» INSTRUCTIONS TO FOLLOW:
Only the lines from the top of the following listing through the line with "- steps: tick" belong in your answer, exactly as written.

[DATA EXTRACT — start]

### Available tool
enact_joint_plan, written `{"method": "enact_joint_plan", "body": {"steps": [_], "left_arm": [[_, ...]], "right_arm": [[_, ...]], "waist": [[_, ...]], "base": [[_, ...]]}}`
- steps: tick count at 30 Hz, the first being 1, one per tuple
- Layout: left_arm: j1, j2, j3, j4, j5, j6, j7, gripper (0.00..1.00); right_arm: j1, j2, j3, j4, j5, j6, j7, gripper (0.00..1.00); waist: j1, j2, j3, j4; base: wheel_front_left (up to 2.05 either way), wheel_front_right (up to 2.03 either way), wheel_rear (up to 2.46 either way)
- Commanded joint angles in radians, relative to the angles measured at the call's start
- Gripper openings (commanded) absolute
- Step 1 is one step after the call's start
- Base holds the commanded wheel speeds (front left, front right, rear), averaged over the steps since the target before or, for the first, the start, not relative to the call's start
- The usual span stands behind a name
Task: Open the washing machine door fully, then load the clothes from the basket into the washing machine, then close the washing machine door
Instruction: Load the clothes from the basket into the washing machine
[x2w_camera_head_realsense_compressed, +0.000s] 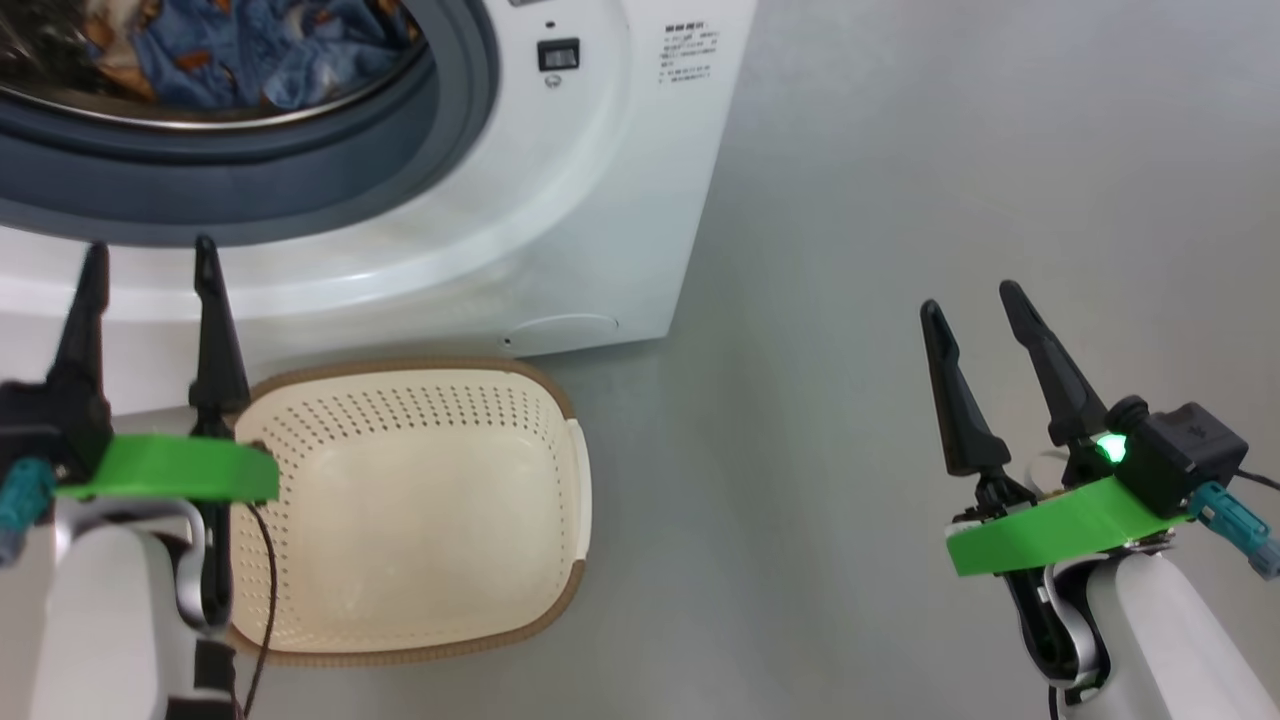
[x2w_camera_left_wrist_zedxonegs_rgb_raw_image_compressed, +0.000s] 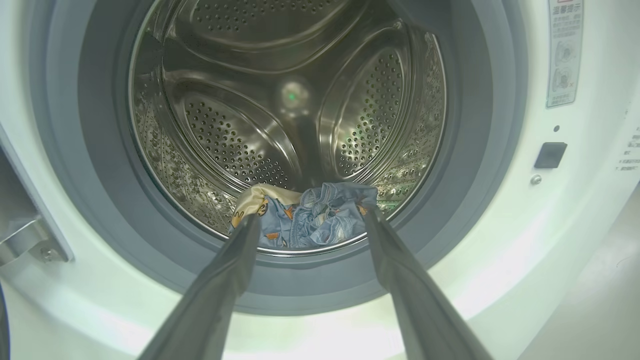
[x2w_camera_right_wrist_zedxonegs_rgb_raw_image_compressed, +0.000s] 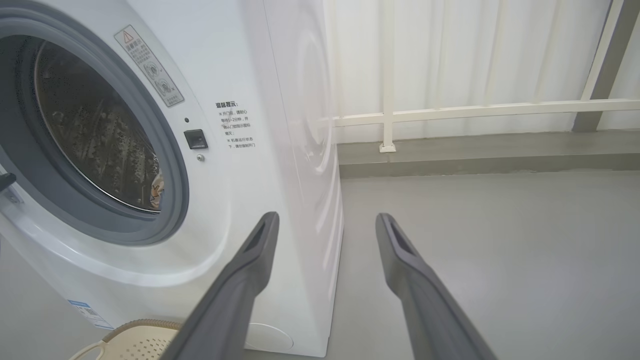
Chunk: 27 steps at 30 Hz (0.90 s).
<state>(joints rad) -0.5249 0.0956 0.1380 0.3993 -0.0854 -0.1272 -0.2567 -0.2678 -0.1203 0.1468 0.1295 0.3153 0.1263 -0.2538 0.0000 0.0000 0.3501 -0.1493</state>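
1. Currently the left gripper (x2w_camera_head_realsense_compressed: 150, 247) is being held wide open and empty at about 8 o'clock in the head view. Its fingers are pointing toward 12 o'clock, at the open mouth of the washing machine (x2w_camera_head_realsense_compressed: 560, 200).
2. The right gripper (x2w_camera_head_realsense_compressed: 970, 295) is likewise being held fully spread with nothing in it at 4 o'clock, over bare floor (x2w_camera_head_realsense_compressed: 900, 150) and well apart from the machine.
3. The clothes (x2w_camera_left_wrist_zedxonegs_rgb_raw_image_compressed: 310, 220) are lying in a crumpled heap at the 6 o'clock bottom of the steel drum (x2w_camera_left_wrist_zedxonegs_rgb_raw_image_compressed: 240, 125). They are just behind the grey-blue rubber ring (x2w_camera_left_wrist_zedxonegs_rgb_raw_image_compressed: 100, 150), straight ahead of the left gripper.
4. The basket (x2w_camera_head_realsense_compressed: 400, 366) is standing on the floor just in front of the machine, at 6 o'clock below the opening. Nothing is being carried in it, so loading is being judged as done.
5. A metal hinge bracket (x2w_camera_left_wrist_zedxonegs_rgb_raw_image_compressed: 27, 242) is being seen at 9 o'clock in the left wrist view. The washing machine door is being judged to hang beyond it, toward 9 o'clock from the left gripper.
6. The left arm is therefore being judged the nearer one for closing the door.
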Motion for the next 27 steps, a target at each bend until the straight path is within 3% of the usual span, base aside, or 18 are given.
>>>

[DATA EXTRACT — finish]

» ANSWER SECTION:
### Available tool
enact_joint_plan, written `{"method": "enact_joint_plan", "body": {"steps": [_], "left_arm": [[_, ...]], "right_arm": [[_, ...]], "waist": [[_, ...]], "base": [[_, ...]]}}`
- steps: tick count at 30 Hz, the first being 1, one per tuple

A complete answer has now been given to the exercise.